Armory Park Residents Continue To Fight A Proposed Warehouse Subsidized With Your Tax Dollars.
By Jim Nintzel
JUST ABOUT EVERYBODY you ask about the Arizona Department
of Economic
Security's plan to move into a yet-to-be-constructed warehouse
on the edge of the historic Armory Park neighborhood thinks the
idea stinks.
The Armory Park Neighborhood Association hates the plan. The
Tucson City Council has voted unanimously to oppose it. Downtown's
fledgling Business Improvement District has written a letter deploring
it. Even the Governor's Office isn't too crazy about the idea
and had planned a meeting this week with the neighborhood and
DES staff.
But all that opposition has yet to sway the powers-that-be at
DES, who are moving full speed ahead on plans to move the state
agency's Tucson office to a parcel just north of the Armory Park
neighborhood.
It's the latest fight for the plucky Armory Park residents, who
first banded together to stop a freeway plan which would have
demolished the neighborhood in the 1970s. In the ensuring two
decades, the residents have restored many of the homes. They've
sponsored bake sales and home tours to raise dollars for sidewalks
and speedbumps. They've planted trees and installed streetlights.
They've invested time and money in the neighborhood, and they've
seen a return on that investment with a rise in property values.
Anne Lawrence, the feisty president of the Armory Park Neighborhood
Association, is worried the planned warehouse, besides being an
eyesore, will lead to increased traffic in the neighborhood. She
thinks DES staffers should have made an effort to meet with the
neighborhood association before making plans to move.
Vince Wood, assistant director of the DES Division of Benefits
and Medical Eligibility, says the state agency's policy normally
calls for DES to meet with potential neighbors before selecting
a location, but that wasn't necessary in this case.
"Normally, if we're going to open a facility, we do meet
with local people," Woods says. "But we've been in this
area for quite some time. We're half a mile away."
But that half-mile takes the agency to the edge of Armory Park--which,
City Council members agree, is already burdened with enough stress
from social service agencies, homeless feeding centers and a plasma
center. As far as Councilman Steve Leal is concerned, that's enough
for one neighborhood to contend with.
Councilman Fred Ronstadt is equally critical of the proposal.
He's been working with the Governor's Office to find an alternative
site for the agency.
Wood gripes that these complaints are all coming at the last
minute. He says it was the city's responsibility to warn Armory
Park residents about the state agency's plans, although he's quick
to add that he's sensitive to the residents' concerns.
"We're always concerned about the residents of any city,
you know, but it's hard for me to imagine that any residents of
any city wouldn't want to do what's right for the vulnerable population
of the city," Wood says.
Lawrence counters that its Woods and his staff who aren't doing
what's right for the "vulnerable population," by moving
the agency's headquarters from its current location across the
street from the Ronstadt Transit Center to the proposed location,
which will mean bus riders on assistance--who are sometimes single
moms--will have to walk a stretch of 12th Street that's home to
an ever-changing collection of plasma-dealing transients.
"You're asking these clients to walk past the street we
call the gauntlet," Lawrence says.
Although the plan is bad for the neighborhood, it's very good
for developer Alan Levin, who has been eager to break ground on
the warehouse project for more than a year. Levin has a lucrative
lease with the state agency, which will pay him $26,250 a month,
or $15.75 per square foot for warehouse space.
Buzz Issacson, a broker who handles downtown real estate, says
prime office space in the area runs $14 to $15 per square foot
in Pioneer Plaza, La Placita and the TransAmerica Building.
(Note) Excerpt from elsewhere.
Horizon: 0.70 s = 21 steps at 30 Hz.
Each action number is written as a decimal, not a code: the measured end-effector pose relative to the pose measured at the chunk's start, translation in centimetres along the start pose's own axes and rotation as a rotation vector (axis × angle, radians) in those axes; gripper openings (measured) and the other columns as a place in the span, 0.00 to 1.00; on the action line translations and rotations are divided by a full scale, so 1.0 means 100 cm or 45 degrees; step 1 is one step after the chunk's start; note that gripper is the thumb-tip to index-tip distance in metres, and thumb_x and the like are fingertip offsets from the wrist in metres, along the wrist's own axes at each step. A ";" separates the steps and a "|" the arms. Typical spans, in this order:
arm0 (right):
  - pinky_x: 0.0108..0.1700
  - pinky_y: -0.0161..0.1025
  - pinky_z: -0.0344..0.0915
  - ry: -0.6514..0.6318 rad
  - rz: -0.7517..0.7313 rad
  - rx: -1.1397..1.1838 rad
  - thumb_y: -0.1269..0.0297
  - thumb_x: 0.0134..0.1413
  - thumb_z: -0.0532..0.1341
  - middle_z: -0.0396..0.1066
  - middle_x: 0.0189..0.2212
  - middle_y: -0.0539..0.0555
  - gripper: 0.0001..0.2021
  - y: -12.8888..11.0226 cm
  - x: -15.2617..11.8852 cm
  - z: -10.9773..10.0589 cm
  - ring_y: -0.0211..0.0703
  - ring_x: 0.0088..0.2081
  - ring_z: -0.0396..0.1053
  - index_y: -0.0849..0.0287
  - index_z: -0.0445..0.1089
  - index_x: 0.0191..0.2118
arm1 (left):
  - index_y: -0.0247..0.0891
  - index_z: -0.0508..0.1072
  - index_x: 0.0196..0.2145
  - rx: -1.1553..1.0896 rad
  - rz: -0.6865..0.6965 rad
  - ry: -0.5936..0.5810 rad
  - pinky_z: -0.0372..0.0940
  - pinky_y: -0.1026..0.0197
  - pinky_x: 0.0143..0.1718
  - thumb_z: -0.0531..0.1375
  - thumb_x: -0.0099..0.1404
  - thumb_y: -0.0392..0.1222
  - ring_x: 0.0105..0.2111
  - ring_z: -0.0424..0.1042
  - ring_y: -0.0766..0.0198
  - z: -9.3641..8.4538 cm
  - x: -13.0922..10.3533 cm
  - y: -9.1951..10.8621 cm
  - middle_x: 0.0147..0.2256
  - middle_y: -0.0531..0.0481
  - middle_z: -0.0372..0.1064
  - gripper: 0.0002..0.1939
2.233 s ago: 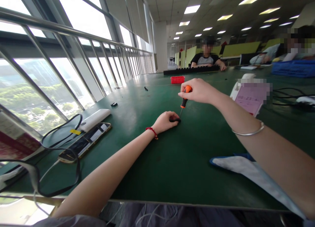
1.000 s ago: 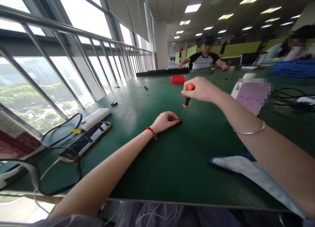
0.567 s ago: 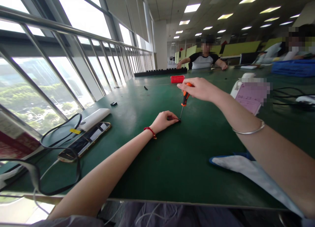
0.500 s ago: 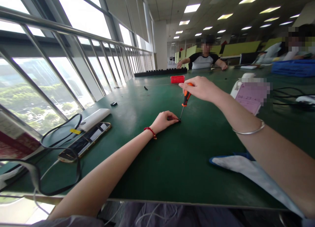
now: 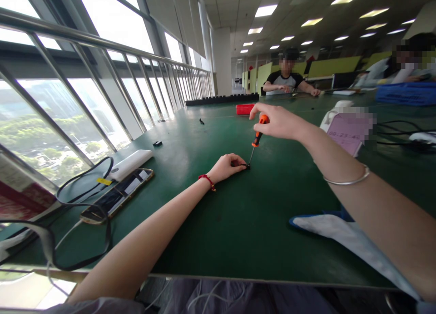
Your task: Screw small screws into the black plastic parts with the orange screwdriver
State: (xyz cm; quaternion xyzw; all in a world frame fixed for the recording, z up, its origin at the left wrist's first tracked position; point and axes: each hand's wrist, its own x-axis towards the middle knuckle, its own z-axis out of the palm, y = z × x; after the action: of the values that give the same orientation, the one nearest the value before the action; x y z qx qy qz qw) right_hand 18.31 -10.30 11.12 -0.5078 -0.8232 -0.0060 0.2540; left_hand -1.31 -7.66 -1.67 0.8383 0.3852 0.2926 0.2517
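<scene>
In my right hand (image 5: pixel 272 120) is a screwdriver (image 5: pixel 258 134) with an orange and black handle. Its thin shaft slants down, and the tip meets a small black part (image 5: pixel 248 167) on the green table (image 5: pixel 218 241). My left hand (image 5: pixel 229 166) rests on the tabletop and pinches that black part between thumb and fingers; the part is too small to name. The thumb and fingers of my right hand are around the top of the handle, with the index finger lifted off it.
A red box (image 5: pixel 245 109) and a long black rack (image 5: pixel 223 99) lie farther back. At left are a phone (image 5: pixel 117 196), a white power bank (image 5: pixel 131 164) and cables. A pink-screened phone (image 5: pixel 345 132) stands right. Two people sit beyond, near a blue basket (image 5: pixel 405 94).
My right hand's fingers have loosened and shifted on the screwdriver handle. My left hand stays on the black part. The person opposite has drawn one hand back from the black rack.
</scene>
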 end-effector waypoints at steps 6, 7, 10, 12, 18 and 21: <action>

"But they don't include parking," Issacson adds. "If
you add parking, that could be another dollar or two per square
foot.
The state agency is eager to move in. Under the terms of the
lease, if the DES staff can't move into the warehouse by August
1, Levin will begin incurring penalties of $1,200 a day.
Before he can start building the warehouse, however, Levin needs
permits from the city planning department--which might prove difficult,
because the development plan for the property calls for the parcel
to "have a positive effect on preserving the Armory Park
Residential Historic District."
Lawrence contends that Levin is obligated to build smaller buildings
with open space, rather than the proposed 40,000-plus-square-foot
warehouse.
Earlier this week, the Council voted to direct the planning department
to force Levin to adhere to strict development guidelines, which
could make it impossible to build the facilities he's promised
to have for DES by August 1.
Leal, who made the motion to support the neighborhood, says the
battle is critical to the future of a revitalized downtown.
"The way property is developed is pivotal--not just to the
neighborhood, but to the downtown," Leal says. "It's
the gateway into downtown. The city cannot be passive here and
simply adapt in the wake other people's decision-making."